**MATERIAL PROVIDED**.
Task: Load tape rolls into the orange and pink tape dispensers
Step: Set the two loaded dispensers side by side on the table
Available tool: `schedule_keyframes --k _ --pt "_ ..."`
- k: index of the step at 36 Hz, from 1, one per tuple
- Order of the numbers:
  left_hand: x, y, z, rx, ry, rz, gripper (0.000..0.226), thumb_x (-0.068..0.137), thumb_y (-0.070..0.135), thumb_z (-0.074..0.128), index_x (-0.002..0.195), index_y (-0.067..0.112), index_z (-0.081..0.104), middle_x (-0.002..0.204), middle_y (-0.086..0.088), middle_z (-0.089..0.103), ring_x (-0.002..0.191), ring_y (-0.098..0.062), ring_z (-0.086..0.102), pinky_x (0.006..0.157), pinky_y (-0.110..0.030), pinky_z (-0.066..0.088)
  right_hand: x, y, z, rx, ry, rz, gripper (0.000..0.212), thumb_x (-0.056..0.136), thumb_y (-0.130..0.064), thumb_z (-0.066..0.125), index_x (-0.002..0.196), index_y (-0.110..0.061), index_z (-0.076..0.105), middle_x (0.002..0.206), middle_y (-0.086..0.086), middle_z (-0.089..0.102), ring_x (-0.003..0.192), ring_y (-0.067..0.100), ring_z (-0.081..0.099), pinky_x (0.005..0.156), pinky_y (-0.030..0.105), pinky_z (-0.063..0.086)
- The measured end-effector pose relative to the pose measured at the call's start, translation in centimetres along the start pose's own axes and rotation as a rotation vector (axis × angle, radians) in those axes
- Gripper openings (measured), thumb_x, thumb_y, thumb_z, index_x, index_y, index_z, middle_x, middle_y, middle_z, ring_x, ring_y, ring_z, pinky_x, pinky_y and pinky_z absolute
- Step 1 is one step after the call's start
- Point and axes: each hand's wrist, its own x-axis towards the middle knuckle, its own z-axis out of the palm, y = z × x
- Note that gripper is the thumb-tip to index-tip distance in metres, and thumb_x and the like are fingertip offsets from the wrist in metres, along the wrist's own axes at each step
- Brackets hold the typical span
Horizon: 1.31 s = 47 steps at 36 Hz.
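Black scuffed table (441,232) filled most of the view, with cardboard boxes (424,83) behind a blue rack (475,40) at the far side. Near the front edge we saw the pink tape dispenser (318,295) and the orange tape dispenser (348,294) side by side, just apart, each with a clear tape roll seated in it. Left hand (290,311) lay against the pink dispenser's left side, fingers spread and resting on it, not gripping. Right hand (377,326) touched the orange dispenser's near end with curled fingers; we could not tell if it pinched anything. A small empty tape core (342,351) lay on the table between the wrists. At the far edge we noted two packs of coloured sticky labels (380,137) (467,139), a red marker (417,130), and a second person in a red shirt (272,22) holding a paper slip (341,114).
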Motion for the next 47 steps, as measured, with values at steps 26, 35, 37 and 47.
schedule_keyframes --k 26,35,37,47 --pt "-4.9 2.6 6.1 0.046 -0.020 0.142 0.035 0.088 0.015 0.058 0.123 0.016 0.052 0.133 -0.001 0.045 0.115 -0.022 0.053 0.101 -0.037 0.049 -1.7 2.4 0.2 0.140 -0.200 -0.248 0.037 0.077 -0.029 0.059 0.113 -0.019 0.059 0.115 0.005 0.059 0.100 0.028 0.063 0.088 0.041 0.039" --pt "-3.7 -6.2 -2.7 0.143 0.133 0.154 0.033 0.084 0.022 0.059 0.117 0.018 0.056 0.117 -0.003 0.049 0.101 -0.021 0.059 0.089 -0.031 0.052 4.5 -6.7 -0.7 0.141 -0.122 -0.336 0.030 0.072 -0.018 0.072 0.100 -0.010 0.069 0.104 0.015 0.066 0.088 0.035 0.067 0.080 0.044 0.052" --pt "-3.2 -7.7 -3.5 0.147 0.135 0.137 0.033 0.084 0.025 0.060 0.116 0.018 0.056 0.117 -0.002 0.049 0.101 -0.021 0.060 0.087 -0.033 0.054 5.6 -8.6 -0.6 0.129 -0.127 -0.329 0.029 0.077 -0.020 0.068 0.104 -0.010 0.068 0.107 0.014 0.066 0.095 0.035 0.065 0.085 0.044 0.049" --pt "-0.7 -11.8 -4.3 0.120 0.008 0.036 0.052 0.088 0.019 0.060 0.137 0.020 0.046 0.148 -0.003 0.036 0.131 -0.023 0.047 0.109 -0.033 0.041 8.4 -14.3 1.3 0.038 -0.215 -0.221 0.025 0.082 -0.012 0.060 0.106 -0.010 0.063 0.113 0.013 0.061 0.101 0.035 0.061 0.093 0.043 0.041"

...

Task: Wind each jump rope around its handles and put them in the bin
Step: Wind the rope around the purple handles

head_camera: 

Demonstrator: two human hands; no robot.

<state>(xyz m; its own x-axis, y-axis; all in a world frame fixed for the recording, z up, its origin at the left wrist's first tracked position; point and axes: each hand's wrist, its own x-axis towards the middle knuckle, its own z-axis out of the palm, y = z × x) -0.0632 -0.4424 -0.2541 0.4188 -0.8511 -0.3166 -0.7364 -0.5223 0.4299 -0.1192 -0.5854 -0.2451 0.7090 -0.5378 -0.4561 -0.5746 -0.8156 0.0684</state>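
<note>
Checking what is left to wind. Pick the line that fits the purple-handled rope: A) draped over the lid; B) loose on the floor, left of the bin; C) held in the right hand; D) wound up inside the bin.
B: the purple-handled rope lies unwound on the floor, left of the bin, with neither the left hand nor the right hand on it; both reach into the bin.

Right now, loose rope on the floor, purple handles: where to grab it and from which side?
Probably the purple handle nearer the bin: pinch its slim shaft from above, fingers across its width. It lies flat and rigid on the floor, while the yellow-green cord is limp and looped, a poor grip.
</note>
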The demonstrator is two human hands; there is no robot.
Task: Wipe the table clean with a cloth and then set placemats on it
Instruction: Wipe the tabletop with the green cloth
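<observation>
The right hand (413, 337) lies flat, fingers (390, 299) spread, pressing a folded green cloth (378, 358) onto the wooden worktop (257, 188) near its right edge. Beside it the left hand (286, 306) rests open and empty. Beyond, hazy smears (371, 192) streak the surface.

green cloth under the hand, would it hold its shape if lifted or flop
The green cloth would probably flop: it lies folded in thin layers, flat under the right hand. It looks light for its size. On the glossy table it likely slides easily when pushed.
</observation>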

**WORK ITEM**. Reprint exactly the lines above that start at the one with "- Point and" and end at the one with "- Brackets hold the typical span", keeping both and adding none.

**WRITTEN REPLY**.
- Point and axes: each hand's wrist, its own x-axis towards the middle knuckle, its own z-axis out of the palm, y = z × x
- Note that gripper is the thumb-tip to index-tip distance in metres, and thumb_x and the like are fingertip offsets from the wrist in metres, along the wrist's own axes at each step
- Brackets hold the typical span

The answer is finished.